At the same time, Alon departs from most other religious tenets that espouse ideas of loving others. He argues that we have to start from loving ourselves first.
"But loving oneself first doesn't mean not caring about others. Loving oneself is to be connected to your heart, intuition ... to stop worrying too much about others' opinions. When you follow your heart, you will become a happier person and you will always want to share your happiness with others. You won't be selfish."
But what about those who still don't feel they have found what they love to do? Alon has a very simple answer: "The only way to know is to do. You try. If you think you have come the wrong way, then you have learned a lesson. Then change it. There is nobody to tell you that at such-and-such age, you have to decide [what you like to do]. Life is a lesson. Explore life with joy."
Perhaps the root cause of the world's problems come from the fact that there are too many unhappy people, those whose lives have been confined to boxes, to the rat race.
One curious phenomenon in Israel is the proliferation of live theatre: There are about 2,000 to 3,000 productions a year in a country with a population of about 6.5 million. Alon noted how theatre has been part of every Israeli's education. He does not know why. He ventured that it is much cheaper than making a movie. It could also be due to years of living in conflict - when people are stressed, they have to express, they have to create, said the man who has been acting since he was 16.

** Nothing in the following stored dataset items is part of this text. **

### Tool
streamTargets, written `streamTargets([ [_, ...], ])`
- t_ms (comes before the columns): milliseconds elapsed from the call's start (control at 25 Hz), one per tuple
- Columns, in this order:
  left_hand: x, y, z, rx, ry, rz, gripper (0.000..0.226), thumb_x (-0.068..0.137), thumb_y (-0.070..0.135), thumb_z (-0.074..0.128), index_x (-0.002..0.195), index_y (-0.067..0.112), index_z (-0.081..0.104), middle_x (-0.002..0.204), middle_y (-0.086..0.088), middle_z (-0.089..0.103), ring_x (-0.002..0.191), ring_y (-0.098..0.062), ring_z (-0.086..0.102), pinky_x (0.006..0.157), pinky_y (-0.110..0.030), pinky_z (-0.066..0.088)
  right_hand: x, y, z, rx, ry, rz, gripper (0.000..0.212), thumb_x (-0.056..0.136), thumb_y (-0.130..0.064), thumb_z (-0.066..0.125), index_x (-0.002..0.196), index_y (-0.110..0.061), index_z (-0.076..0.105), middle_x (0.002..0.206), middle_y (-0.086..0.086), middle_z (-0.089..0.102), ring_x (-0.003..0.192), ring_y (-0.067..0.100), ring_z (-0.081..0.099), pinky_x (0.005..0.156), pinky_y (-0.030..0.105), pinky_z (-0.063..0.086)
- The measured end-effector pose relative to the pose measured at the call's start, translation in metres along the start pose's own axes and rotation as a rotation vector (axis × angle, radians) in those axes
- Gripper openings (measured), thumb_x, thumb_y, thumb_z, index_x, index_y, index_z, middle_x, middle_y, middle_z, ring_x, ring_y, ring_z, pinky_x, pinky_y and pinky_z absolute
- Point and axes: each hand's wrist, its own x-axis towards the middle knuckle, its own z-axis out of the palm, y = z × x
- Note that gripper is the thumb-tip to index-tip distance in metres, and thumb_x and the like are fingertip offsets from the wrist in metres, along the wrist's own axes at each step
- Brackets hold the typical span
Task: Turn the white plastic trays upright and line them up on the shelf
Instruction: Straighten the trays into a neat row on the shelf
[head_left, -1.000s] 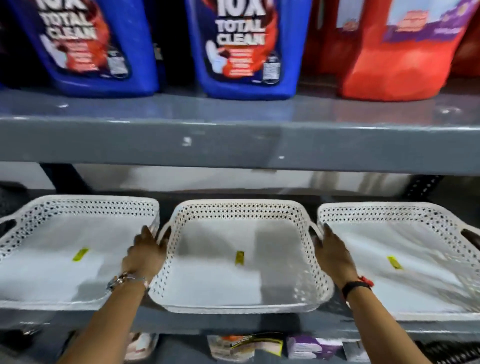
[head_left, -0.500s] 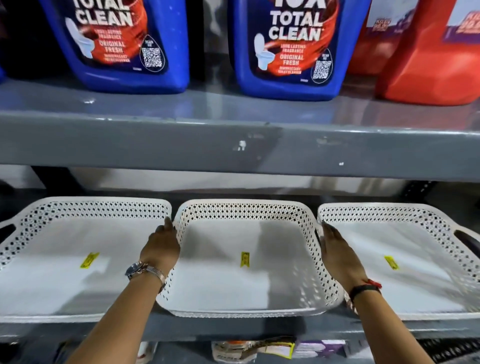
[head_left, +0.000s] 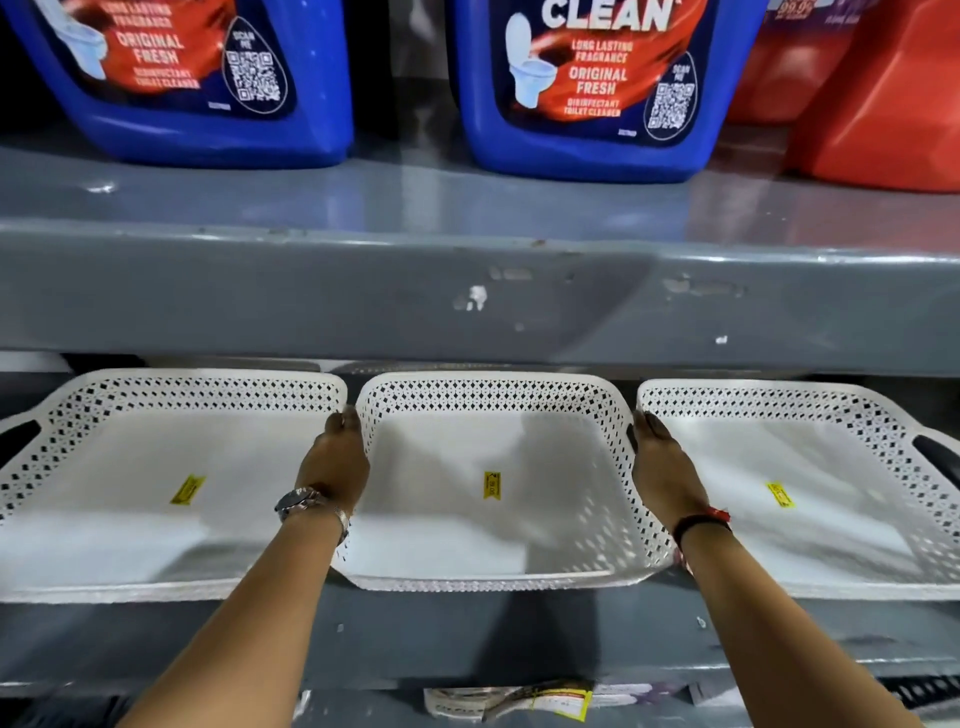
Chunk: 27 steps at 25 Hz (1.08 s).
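Between two neighbouring trays (head_left: 156, 467), both hands grip the middle tray (head_left: 488, 540).

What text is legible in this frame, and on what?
"ORIGINAL FRESH", "SCAN ME": left blue jug.
"CLEAN", "LONG LASTING FRAGRANCE", "ORIGINAL FRESH", "DISINFECTANT TOILET CLEANER", "SCAN ME": right blue jug.
"99.9%", partly cut off: red jug.
Yellow stickers in the left tray, middle tray and right tray: too small to read.
Packets below the shelf: blurred.
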Motion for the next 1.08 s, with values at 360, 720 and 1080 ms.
streamTargets([
  [360,0.005,0.004,0.002,-0.074,0.036,-0.017,0.054,0.087,-0.010,0.033,0.141,-0.007,0.029,0.139,-0.027,0.039,0.114,-0.047,0.053,0.096,-0.049,0.043,0.006,-0.001,-0.001,0.023,0.003,-0.003,0.059,0.084,0.015,0.033,0.142,0.002,0.027,0.151,0.019,0.029,0.136,0.035,0.034,0.106,0.041,0.037],
  [720,-0.022,-0.003,0.003,-0.101,-0.006,-0.099,0.059,0.090,-0.008,0.029,0.148,0.002,0.021,0.154,-0.018,0.024,0.128,-0.042,0.043,0.105,-0.045,0.037,-0.022,-0.002,-0.005,0.019,-0.027,0.016,0.062,0.086,0.015,0.030,0.144,-0.002,0.021,0.154,0.014,0.023,0.139,0.027,0.030,0.107,0.035,0.036],
  [1080,-0.042,-0.012,0.000,-0.129,0.004,-0.086,0.061,0.090,-0.009,0.028,0.149,0.005,0.019,0.155,-0.016,0.023,0.136,-0.035,0.036,0.109,-0.041,0.036,-0.048,-0.002,-0.011,0.059,-0.029,0.044,0.062,0.087,0.013,0.029,0.145,-0.005,0.020,0.155,0.012,0.021,0.140,0.026,0.028,0.111,0.034,0.031],
])
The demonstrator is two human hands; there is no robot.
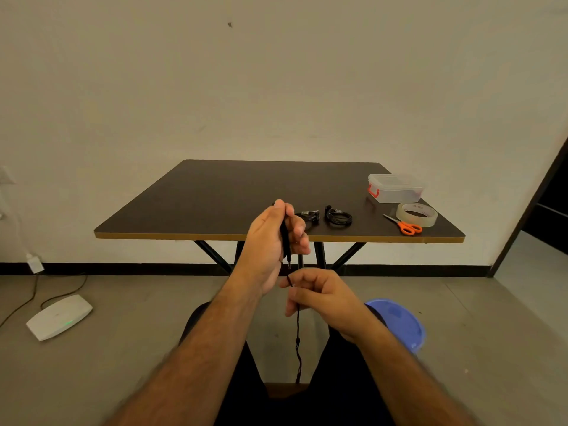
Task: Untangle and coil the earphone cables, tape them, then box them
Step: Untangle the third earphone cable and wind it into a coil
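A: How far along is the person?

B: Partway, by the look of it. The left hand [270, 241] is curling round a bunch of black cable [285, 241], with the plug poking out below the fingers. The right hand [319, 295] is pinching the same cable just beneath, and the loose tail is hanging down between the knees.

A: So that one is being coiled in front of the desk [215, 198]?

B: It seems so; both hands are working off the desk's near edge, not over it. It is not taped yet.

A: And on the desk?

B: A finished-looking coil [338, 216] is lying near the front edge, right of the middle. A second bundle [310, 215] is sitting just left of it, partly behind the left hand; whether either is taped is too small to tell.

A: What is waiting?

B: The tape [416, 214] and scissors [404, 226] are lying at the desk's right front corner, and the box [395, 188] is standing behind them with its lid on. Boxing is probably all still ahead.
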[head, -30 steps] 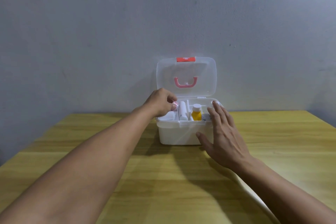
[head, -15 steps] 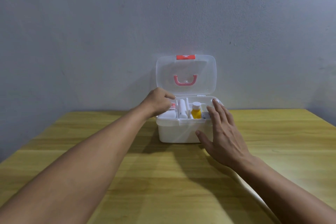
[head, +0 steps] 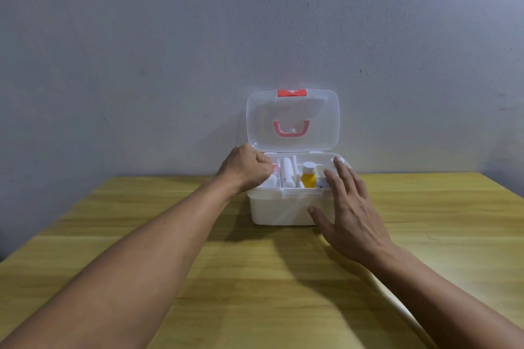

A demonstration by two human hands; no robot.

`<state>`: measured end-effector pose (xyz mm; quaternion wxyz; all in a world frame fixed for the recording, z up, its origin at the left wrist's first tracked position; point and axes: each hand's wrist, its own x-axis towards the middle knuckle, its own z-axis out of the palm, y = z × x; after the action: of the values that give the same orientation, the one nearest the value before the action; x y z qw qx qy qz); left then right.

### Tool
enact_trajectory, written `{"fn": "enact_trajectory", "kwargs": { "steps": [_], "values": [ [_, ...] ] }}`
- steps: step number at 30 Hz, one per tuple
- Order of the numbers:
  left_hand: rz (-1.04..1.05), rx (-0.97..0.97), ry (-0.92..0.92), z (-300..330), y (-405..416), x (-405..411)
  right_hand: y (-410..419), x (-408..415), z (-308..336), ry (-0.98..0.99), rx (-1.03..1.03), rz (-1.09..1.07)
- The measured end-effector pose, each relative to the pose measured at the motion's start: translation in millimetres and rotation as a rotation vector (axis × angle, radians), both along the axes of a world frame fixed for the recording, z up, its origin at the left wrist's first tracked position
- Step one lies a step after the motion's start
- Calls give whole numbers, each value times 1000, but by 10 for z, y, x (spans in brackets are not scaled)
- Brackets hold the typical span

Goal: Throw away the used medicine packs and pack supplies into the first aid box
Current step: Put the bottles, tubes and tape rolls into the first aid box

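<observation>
A white first aid box [head: 280,210] stands at the far side of the wooden table, its clear lid [head: 292,110] with a pink handle raised against the wall. Its top tray holds a white roll [head: 286,174] and a yellow bottle [head: 308,177] with a white cap. My left hand [head: 245,170] is curled over the tray's left compartment, its fingertips closed on a small red-and-white pack [head: 274,168] that is mostly hidden. My right hand [head: 351,215] is open with fingers spread, lying against the box's front right corner, fingertips over the rim.
The yellow wooden table [head: 255,278] stretches from the box toward me, with both forearms lying over it. A grey wall [head: 170,65] rises directly behind the box. The table's left and right edges show at the sides.
My left hand has sunk lower into the left compartment with the small pack. The right hand has stayed at the box's front right corner.
</observation>
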<state>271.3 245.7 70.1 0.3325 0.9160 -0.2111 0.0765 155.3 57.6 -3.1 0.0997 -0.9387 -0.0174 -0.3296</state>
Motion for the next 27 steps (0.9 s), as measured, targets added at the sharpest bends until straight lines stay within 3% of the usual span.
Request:
{"fn": "enact_trajectory", "kwargs": {
  "steps": [7, 14, 20, 22, 25, 27],
  "values": [
    [124, -75, -24, 88, -97, 14, 8, 2, 15, 3, 0, -2],
    [113, -7, -83, 45, -163, 34, -5, -6, 14, -3, -19, 6],
    [116, -179, -53, -11, -102, 59, 11, -26, 44, -9, -2, -1],
    [110, -61, -31, -62, -95, 86, 36, -34, 109, -10, 22, -35],
    [17, 292, 22, -151, -104, 109, 71, 45, 332, -31, 92, -17],
    [1, 380, 42, -207, -109, 156, 77, 191, 526, -65, 136, 1]
  ]
}}
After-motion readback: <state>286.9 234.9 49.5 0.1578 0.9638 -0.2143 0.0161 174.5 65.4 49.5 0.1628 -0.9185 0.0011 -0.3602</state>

Theatre thus holds a lot of potential - but there are limitations as well. Alon mentioned an interesting production that cast a Palestinian actor as Romeo and an Israeli as Juliet. A few years ago, he played Hitler, exploring the Nazi leader's human side.
"He was not a monster from the moon," Alon noted. One of his yet-to-be-fulfilled dreams is to conduct a Creativities Workshop for world leaders. Think of US President George Bush hugging Osama Bin Laden. Or serried rows of corrupt politicians being turned into innocent babies. How much for the better could we wish for change?
"Of course, one workshop cannot solve problems," Alon said pragmatically. "It cannot be the only thing. Actually, I have been working more with actors from Israel and Palestine. And there are no problems. Actors are people who can work together all the time."